Posted by admin on Sep 22, 2009
Tom Hanks as Robert Langdon. Yikes.
Oh my, I am being very unfashionable indeed, following up John Grisham with Dan Brown. If it pleases my reader, I read quite a lot of stuff in between, including Love in a cold climate, which I will review, but as Dan Brown is such a hype I thought I’d throw my two cents in.
I rather liked The Da Vinci code, I thought it was cleverly done, if very far fetched. I loathed Angels and Demons which bored me to tears, twice, and then I simply gave up. Then came Digital Fortress and thingy Point (can’t even remember. Critical point? Aaah, Deception Point). Actually rather enjoyed both of them, much more than Da Vinci. More excitement, especially Deception Point was a rush, an absolute page turner.
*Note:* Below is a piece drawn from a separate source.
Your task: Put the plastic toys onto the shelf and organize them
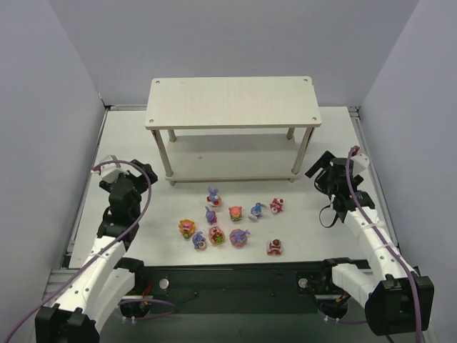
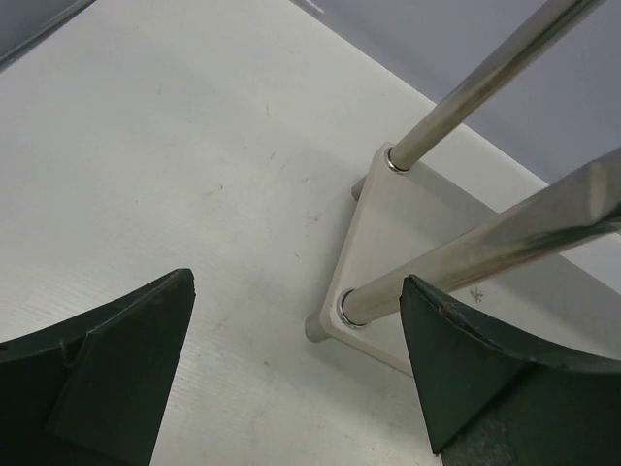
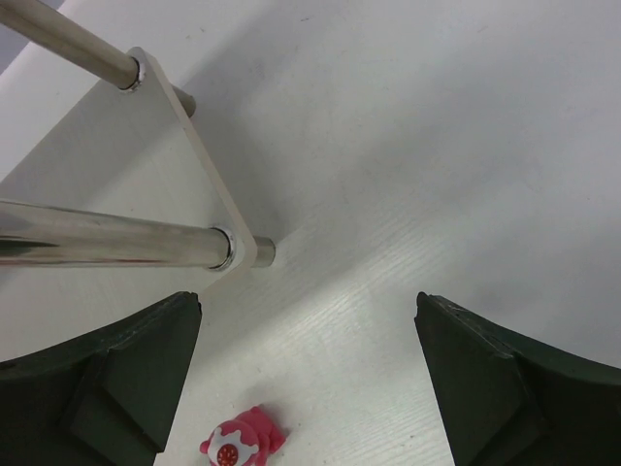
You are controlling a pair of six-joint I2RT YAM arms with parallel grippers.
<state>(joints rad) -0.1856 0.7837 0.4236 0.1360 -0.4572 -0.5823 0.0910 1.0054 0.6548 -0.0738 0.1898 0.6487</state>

So now there is The Lost Symbol. And to be honest, I find Robert Langdon among the most dull and uninspiring people to ever head up a page turner. For no aparent reason women find him irresistible. Well, actually, Brown makes a point of making him swim fifty lengths every morning at some ungodly hour, so maybe that’s why. Brown has stated in interviews that Langdon is “the man he wishes he could be”. Do you think that’s why Brown makes him swim those fifty laps, ’cause he’s too lazy to do it himself?
Langdon sounds like a dead bore. And ever since Tom Hanks, of all people! played him in the movie I know he’s not Harrison Ford in Indiana Jones-hot either. Langdon rather reminded me of Agatha Christie’s wonderful character Ariadne Oliver, a crime writer who wrote a book about a detective from Finland. As mrs. Oliver’s books grows more and more successful, she starts to despise her own invention and often laments she made him Finnish, because it requires so much research. I bet Dan Brown wishes he’d invented a slightly more dashing hero.
Then there’s the action, which I found very reminiscent of the bit I got through in Angels & Demons. Quite gory, but oddly uninteresting, with drowning the girl in the octopus tank and ripping the guy’s arm off (trust me, these are hardly spoilers). Well, in Angels and Demons they ripped out a guy’s eye, here it was a whole right arm, potato, potato.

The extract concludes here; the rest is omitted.